**What the exercise asks**
Only these lines of the data below are wanted: the one with "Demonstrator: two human", the one with "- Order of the", and any lines between them, each repeated exactly.

**Data section**
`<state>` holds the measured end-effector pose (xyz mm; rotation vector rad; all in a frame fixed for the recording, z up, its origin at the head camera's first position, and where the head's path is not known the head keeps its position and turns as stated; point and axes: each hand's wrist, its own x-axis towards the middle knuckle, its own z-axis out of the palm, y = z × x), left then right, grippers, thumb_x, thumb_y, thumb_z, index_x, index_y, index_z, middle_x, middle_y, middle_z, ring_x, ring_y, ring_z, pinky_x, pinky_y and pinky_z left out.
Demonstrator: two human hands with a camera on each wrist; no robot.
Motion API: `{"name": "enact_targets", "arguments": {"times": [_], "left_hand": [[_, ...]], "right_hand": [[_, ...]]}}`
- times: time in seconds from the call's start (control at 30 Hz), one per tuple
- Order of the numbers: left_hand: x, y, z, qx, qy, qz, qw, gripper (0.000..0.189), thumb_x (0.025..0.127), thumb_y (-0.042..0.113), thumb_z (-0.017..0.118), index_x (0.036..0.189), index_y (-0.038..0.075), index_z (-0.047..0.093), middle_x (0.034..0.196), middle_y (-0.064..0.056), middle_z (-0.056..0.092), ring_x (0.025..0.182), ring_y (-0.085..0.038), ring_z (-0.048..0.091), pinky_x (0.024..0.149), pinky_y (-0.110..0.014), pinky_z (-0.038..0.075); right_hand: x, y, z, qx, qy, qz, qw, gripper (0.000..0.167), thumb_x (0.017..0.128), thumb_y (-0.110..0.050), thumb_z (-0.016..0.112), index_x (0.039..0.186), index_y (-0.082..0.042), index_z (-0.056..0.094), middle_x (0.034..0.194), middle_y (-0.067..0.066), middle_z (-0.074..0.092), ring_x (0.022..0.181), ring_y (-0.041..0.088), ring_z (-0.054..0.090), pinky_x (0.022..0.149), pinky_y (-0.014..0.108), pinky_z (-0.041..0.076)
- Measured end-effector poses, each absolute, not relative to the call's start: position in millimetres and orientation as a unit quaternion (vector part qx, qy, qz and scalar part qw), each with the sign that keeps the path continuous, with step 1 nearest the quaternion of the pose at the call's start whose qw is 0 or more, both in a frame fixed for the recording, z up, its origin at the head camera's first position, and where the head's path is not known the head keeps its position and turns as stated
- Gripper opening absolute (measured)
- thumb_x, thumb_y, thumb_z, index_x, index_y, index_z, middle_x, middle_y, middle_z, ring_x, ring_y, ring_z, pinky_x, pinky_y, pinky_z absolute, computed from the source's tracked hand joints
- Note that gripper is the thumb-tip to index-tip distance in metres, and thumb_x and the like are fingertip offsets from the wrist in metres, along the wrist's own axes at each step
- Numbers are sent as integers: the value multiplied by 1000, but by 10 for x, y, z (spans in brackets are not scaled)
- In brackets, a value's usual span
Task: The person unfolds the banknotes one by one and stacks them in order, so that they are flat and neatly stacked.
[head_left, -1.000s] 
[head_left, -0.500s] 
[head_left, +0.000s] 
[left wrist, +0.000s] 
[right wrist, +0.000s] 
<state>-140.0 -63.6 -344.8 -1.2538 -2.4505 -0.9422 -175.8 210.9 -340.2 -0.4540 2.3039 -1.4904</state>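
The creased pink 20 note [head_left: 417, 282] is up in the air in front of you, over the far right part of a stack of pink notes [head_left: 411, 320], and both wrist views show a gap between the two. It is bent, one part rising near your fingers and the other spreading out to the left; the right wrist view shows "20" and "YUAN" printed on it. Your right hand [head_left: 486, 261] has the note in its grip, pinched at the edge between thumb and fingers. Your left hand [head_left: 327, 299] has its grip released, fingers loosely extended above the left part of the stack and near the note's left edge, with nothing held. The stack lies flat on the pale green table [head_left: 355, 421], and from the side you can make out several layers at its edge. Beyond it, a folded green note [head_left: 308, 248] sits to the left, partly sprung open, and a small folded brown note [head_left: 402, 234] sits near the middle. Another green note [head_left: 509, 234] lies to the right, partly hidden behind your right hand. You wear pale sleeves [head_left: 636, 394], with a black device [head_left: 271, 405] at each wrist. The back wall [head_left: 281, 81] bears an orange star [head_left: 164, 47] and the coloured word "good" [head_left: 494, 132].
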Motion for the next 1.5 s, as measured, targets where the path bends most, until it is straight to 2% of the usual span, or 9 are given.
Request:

**Solution for this exercise**
Demonstrator: two human hands with a camera on each wrist; no robot.
Motion API: `{"name": "enact_targets", "arguments": {"times": [_], "left_hand": [[_, ...]], "right_hand": [[_, ...]]}}`
- times: time in seconds from the call's start (control at 30 Hz), one per tuple
- Order of the numbers: left_hand: x, y, z, qx, qy, qz, qw, gripper (0.000..0.189), thumb_x (0.025..0.127), thumb_y (-0.042..0.113), thumb_z (-0.017..0.118), index_x (0.036..0.189), index_y (-0.038..0.075), index_z (-0.047..0.093), middle_x (0.034..0.196), middle_y (-0.064..0.056), middle_z (-0.056..0.092), ring_x (0.025..0.182), ring_y (-0.085..0.038), ring_z (-0.048..0.091), pinky_x (0.024..0.149), pinky_y (-0.110..0.014), pinky_z (-0.038..0.075); right_hand: x, y, z, qx, qy, qz, qw, gripper (0.000..0.167), thumb_x (0.017..0.128), thumb_y (-0.110..0.050), thumb_z (-0.016..0.112), index_x (0.039..0.186), index_y (-0.082..0.042), index_z (-0.056..0.094), middle_x (0.034..0.194), middle_y (-0.067..0.066), middle_z (-0.074..0.092), ring_x (0.022..0.181), ring_y (-0.041..0.088), ring_z (-0.054..0.090), pinky_x (0.022..0.149), pinky_y (-0.014..0.108), pinky_z (-0.041..0.076)

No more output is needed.